= Geoffrey Evans (botanist) =

British botanist (1883–1963)

Sir Geoffrey Evans CIE (1883–1963) was a botanist who was Economic Botanist and acting Director at the Royal Botanic Gardens, Kew.

==Early life==
Evans was born in Walmersley, near Bury, Lancashire, England, on 26 June 1883. He was educated in Bury, and at Downing College, Cambridge, where he received a Diploma in Agriculture in 1905.

==Career==

After working at the Agricultural Department of the University of Cambridge, he was in the Indian Agricultural Service from 1906 to 1923. From 1927 to 1938 he was Principal of the Imperial College of Tropical Agriculture in Trinidad, and worked from there in Australia, Fiji and New Guinea.

Evans was a Member of the British Guiana Refugee Commission, a Member of the Commission on Higher Education in West Africa from 1942 to 1943 and Chairman of the Commission for Settlement in British Guiana and British Honduras.

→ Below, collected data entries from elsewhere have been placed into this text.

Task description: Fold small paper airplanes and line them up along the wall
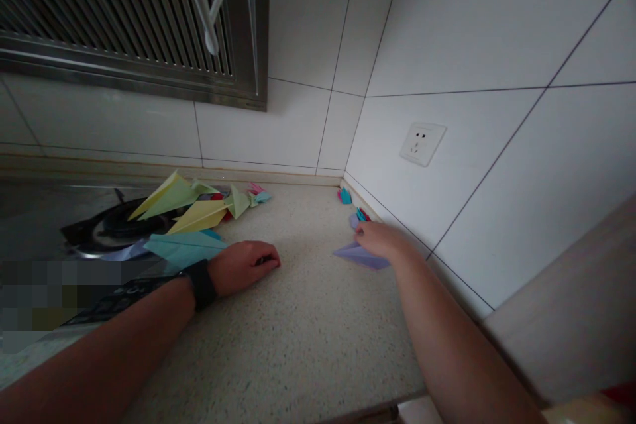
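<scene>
My left hand [246, 266], with a dark band on its wrist, rests on the speckled countertop with its fingers curled in and nothing visible in them. Beside it lies a light blue paper plane [185, 246]. On the right, the fingers of my right hand [378, 238] are pinched together by the wall, close to a small folded purple paper [354, 220] and a small blue-and-red folded paper [362, 214]. Whatever the fingertips hold is hidden. Partly under this hand lies a purple paper plane [360, 255]. Farther back sits a small teal-and-pink folded paper [344, 195].
Yellow-green paper planes [199, 215] and small folded papers [259, 197] are heaped over and beside the gas burner [104, 225]. A range hood [124, 20] with a white hanging cable [211, 33] is above. A socket [422, 144] is on the tiled right wall.
</scene>
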`<state>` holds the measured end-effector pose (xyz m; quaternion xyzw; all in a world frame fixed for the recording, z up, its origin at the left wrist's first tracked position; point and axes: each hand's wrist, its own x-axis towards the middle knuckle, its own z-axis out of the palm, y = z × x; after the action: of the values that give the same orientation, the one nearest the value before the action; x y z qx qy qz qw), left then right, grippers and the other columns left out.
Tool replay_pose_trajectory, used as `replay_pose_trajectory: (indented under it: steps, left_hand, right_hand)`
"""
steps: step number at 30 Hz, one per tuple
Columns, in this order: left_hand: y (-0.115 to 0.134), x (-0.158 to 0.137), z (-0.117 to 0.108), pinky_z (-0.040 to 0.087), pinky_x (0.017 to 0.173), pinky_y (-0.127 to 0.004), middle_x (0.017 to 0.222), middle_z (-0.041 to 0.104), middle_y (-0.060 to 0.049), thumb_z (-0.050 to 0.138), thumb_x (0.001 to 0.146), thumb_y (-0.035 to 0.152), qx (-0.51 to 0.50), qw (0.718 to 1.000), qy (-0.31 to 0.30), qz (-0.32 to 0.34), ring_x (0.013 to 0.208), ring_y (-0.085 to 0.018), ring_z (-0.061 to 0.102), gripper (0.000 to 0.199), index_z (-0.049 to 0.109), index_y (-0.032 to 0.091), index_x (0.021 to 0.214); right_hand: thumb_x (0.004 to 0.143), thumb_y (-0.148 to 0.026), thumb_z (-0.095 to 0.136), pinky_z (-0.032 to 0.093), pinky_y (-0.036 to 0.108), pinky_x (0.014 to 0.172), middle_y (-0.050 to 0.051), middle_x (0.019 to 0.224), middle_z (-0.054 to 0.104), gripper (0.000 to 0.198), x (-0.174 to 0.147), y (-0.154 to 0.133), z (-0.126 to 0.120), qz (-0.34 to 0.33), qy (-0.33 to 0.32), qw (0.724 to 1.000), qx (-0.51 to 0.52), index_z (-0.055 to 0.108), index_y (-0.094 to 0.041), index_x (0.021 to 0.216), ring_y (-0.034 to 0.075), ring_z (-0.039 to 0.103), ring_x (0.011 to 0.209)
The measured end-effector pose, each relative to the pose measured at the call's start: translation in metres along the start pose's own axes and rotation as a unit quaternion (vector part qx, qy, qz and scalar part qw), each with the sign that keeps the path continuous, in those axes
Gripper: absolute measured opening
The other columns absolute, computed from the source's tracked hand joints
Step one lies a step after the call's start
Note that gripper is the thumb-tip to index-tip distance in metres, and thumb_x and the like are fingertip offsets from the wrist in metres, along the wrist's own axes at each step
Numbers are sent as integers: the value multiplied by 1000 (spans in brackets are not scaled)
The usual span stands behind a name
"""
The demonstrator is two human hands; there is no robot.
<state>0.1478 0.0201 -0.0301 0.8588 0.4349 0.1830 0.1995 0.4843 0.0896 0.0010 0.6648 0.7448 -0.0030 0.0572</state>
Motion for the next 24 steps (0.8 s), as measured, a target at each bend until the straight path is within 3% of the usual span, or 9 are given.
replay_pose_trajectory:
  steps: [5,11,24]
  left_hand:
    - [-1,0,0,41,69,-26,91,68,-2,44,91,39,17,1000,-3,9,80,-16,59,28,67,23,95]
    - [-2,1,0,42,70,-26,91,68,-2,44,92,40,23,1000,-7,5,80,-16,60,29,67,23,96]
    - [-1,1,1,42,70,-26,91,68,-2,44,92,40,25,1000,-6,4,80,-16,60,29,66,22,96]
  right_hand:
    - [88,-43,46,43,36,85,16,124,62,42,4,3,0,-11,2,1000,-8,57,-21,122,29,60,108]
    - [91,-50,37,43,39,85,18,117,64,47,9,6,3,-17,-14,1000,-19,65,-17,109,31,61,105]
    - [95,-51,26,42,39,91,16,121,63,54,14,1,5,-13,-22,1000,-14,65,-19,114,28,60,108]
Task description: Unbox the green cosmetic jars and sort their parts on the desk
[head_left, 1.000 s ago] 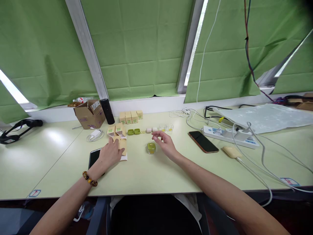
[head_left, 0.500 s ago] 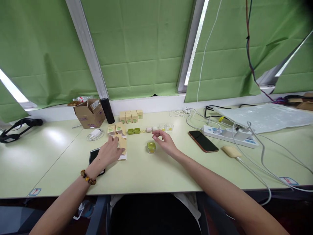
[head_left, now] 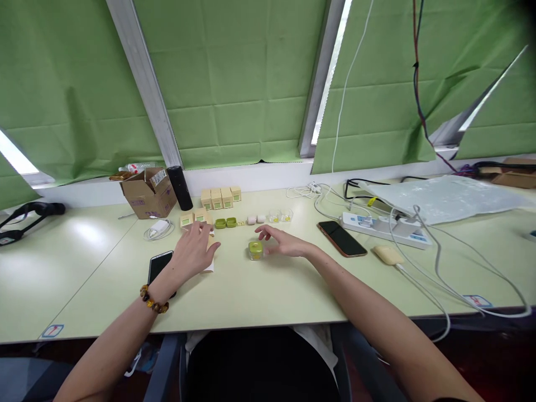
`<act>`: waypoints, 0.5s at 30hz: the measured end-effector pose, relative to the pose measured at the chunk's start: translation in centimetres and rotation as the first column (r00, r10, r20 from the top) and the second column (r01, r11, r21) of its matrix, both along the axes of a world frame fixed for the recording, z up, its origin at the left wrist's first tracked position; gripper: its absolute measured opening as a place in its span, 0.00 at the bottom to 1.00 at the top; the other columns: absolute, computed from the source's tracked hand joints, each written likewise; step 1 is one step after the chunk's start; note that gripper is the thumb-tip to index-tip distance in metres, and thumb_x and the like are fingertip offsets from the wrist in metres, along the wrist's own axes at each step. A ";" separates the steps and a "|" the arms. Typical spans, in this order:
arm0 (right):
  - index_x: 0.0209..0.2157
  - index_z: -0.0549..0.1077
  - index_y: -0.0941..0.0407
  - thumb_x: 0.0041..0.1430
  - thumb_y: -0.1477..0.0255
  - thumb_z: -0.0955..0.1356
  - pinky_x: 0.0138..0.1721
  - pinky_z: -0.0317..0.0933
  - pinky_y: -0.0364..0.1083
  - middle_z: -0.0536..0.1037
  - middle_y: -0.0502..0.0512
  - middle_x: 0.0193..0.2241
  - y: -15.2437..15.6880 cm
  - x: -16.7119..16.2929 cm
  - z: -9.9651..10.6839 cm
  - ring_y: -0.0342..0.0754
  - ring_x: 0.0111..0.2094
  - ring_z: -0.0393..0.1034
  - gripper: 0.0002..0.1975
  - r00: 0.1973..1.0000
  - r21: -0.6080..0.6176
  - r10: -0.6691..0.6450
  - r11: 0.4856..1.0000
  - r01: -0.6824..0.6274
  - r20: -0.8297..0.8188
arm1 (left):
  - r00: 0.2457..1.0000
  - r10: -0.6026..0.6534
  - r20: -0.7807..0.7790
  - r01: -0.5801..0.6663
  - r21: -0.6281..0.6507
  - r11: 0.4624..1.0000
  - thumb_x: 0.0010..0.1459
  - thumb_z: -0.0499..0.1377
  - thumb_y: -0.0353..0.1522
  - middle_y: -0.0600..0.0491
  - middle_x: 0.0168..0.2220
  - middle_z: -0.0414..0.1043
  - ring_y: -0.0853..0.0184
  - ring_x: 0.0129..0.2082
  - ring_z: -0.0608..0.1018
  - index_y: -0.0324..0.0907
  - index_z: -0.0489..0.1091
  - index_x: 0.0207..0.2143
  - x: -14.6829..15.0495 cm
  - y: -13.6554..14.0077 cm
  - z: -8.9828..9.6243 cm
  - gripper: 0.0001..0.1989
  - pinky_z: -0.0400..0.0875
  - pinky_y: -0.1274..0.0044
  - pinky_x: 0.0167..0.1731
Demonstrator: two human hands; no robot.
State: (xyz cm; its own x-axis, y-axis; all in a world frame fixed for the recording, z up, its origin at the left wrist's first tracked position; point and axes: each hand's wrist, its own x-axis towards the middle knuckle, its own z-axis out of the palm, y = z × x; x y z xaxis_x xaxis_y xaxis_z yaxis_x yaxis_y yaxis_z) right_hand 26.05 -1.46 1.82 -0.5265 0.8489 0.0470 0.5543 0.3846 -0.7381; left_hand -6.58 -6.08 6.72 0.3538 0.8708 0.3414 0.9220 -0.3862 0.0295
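Note:
My left hand (head_left: 193, 247) hovers over or rests on a tan carton (head_left: 210, 242), mostly hidden beneath it; its fingers are spread and the thumb points right. My right hand (head_left: 281, 242) is open beside a small clear container with a green lid (head_left: 255, 250), thumb close to its right side and fingers above. I cannot tell whether it touches. Behind the hands run two green lids (head_left: 226, 223), two pale pink-white pieces (head_left: 256, 220) and clear cups (head_left: 280, 215). Two small tan boxes (head_left: 195, 217) stand just beyond my left hand.
Several small tan boxes (head_left: 221, 197) line the back. A cardboard box (head_left: 149, 192), a black cylinder (head_left: 180, 187) and a coiled white cable (head_left: 159, 229) are left. A phone (head_left: 159, 264) lies by my left wrist. Another phone (head_left: 341, 238), a power strip (head_left: 385, 229) and loose cables are right.
My left hand has loosened from the carton, its fingers moving forward and the thumb spreading. My right hand has lowered toward the green-lidded container. The whole view has shifted slightly.

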 end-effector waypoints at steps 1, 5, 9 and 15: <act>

In 1938 Evans joined the staff of the Royal Botanic Gardens, Kew, where he was Economic Botanist (1938–1954) and, from 1941 to 1943, acting Director. He can be seen in the short colour film World Garden by cinematographer Geoffrey Unsworth in 1942.

==Death and legacy==
He died at Mayfield, Sussex, on 16 August 1963. His papers, covering the period 1906 to 1955, are held at the Bodleian Library in Oxford. A portrait of Evans by Walter Stoneman, made in 1948, is held at the National Portrait Gallery, London.